Exercise directions> Every line below from the one containing "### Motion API" through the one containing "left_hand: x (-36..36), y" must be transcribed exactly. Omit all lines outside that stretch.

(Stored records)
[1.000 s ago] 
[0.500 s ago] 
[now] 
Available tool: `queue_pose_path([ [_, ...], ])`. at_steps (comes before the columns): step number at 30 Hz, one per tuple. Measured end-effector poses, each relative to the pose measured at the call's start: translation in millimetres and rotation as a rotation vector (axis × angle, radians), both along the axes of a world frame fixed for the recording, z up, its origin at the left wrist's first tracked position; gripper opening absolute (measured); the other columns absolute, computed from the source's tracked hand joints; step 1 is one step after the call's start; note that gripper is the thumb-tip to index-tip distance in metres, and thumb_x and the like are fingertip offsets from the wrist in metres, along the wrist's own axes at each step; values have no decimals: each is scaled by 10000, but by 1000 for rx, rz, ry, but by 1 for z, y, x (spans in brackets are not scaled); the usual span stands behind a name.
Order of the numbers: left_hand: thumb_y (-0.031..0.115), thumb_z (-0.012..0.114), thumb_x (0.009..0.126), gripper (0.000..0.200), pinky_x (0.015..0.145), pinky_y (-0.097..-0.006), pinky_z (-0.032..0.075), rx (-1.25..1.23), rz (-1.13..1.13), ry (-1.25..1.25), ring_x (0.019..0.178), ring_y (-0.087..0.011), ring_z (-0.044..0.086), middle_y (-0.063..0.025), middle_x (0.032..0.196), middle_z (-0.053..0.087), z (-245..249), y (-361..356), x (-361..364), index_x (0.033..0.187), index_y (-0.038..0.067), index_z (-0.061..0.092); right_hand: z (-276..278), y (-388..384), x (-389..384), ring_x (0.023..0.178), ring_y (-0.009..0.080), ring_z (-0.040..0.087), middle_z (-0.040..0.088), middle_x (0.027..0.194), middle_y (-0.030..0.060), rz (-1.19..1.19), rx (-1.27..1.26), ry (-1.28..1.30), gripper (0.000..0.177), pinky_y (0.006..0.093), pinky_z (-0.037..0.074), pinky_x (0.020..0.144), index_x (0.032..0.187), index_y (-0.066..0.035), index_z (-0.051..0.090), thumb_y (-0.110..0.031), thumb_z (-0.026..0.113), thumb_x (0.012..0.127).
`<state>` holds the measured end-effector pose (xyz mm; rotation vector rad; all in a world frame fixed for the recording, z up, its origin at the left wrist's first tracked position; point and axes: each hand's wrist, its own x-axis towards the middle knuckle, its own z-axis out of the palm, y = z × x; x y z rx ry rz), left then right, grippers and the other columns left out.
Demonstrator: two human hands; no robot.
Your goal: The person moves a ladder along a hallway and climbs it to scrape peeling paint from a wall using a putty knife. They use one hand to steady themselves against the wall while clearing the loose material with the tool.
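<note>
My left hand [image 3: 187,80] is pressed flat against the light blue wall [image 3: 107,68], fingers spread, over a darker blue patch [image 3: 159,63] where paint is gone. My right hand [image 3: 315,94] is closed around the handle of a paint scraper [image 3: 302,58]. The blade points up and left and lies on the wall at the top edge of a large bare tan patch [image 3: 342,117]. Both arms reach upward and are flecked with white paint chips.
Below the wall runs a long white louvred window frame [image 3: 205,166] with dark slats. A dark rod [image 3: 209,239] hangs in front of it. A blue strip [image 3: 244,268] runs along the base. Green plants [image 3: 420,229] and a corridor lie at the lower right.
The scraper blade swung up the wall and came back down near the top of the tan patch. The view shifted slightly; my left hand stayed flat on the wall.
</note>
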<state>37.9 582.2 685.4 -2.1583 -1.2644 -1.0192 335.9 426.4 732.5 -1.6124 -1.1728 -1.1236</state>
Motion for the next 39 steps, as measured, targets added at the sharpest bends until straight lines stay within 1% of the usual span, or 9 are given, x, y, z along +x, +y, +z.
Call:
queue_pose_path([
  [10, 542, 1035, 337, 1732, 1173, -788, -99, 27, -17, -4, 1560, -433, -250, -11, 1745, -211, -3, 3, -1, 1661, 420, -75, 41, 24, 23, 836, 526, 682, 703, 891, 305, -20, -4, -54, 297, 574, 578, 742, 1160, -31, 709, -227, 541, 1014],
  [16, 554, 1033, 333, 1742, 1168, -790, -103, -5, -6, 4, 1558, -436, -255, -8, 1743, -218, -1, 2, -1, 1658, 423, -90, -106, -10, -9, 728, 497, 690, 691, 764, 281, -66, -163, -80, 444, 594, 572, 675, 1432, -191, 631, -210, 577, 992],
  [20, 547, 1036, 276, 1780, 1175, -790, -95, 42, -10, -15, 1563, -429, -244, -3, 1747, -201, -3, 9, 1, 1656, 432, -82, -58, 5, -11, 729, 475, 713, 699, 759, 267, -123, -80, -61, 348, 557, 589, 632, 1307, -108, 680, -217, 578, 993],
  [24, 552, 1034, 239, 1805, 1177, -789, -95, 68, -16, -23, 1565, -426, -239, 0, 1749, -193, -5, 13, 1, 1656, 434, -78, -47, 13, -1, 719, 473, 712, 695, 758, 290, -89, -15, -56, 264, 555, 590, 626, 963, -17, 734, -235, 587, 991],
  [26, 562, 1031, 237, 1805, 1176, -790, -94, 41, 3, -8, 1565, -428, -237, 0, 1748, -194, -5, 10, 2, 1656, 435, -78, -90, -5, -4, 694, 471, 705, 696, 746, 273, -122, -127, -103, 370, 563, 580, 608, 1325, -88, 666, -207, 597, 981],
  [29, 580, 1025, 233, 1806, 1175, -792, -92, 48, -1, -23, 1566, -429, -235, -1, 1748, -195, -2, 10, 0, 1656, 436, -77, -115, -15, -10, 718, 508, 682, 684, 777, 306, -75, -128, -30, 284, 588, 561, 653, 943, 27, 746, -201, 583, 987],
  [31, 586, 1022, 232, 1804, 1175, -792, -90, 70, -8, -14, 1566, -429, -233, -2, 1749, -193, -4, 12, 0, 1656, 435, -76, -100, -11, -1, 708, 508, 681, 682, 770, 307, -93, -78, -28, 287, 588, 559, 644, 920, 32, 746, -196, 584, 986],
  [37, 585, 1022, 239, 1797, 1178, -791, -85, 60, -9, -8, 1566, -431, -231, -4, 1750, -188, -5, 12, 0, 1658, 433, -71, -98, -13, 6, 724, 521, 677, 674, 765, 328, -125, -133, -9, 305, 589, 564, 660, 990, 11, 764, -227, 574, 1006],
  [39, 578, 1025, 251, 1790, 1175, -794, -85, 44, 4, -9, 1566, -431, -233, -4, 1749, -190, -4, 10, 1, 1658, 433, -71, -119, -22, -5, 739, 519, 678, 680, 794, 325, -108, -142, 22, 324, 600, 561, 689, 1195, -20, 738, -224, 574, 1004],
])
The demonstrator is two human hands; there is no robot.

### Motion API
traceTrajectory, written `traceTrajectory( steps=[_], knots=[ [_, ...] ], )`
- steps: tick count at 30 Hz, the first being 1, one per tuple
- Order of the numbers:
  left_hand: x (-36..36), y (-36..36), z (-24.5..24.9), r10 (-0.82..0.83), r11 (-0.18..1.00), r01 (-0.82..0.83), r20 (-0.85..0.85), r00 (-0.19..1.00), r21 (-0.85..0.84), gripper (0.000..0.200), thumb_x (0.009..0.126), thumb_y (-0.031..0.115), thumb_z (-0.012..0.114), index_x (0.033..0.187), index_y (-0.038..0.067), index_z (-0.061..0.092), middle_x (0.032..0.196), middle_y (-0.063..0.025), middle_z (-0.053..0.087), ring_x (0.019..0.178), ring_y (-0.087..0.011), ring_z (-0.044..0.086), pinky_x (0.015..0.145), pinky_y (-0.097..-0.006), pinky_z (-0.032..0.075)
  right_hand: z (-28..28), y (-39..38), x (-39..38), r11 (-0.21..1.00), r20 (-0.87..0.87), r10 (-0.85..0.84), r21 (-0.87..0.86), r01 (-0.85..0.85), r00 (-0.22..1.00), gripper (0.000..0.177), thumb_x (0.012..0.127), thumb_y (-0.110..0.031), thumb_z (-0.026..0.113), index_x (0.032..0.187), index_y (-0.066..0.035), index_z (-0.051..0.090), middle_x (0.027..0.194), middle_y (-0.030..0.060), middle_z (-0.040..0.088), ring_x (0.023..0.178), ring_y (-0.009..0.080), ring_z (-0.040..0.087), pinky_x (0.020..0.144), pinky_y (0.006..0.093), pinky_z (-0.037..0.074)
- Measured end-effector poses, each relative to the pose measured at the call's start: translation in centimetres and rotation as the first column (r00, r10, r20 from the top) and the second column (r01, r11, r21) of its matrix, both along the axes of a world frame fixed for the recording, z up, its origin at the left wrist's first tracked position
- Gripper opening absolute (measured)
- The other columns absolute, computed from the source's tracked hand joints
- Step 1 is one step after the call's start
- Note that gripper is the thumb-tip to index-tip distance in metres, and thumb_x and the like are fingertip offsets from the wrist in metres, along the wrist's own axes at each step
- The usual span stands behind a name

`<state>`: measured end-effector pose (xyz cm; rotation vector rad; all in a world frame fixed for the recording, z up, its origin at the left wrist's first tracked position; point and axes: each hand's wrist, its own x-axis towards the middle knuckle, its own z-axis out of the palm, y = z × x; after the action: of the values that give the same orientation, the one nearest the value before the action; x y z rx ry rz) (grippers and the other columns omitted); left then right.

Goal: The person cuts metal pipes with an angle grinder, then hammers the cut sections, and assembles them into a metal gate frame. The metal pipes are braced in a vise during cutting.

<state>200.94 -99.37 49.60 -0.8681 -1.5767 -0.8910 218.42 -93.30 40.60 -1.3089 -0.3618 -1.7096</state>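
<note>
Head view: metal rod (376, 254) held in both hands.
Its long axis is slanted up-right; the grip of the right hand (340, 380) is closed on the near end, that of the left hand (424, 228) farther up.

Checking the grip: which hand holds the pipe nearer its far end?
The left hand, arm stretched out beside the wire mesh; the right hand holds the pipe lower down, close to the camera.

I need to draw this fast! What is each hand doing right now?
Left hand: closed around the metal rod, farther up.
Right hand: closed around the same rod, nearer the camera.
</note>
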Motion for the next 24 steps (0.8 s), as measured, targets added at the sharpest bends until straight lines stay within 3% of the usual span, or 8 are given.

Solution to the exercise>
### Motion API
traceTrajectory, written `traceTrajectory( steps=[_], knots=[ [_, ...] ], )`
- steps: tick count at 30 Hz, the first being 1, one per tuple
- Order of the numbers:
  left_hand: x (-36..36), y (-36..36), z (-24.5..24.9), r10 (-0.82..0.83), r11 (-0.18..1.00), r01 (-0.82..0.83), r20 (-0.85..0.85), r00 (-0.19..1.00), r21 (-0.85..0.84), gripper (0.000..0.200), thumb_x (0.009..0.126), thumb_y (-0.031..0.115), thumb_z (-0.012..0.114), index_x (0.033..0.187), index_y (-0.038..0.067), index_z (-0.061..0.092), middle_x (0.032..0.196), middle_y (-0.063..0.025), middle_z (-0.053..0.087), ring_x (0.019..0.178), ring_y (-0.087..0.011), ring_z (-0.044..0.086), pinky_x (0.015..0.145), pinky_y (-0.097..-0.006), pinky_z (-0.032..0.075)

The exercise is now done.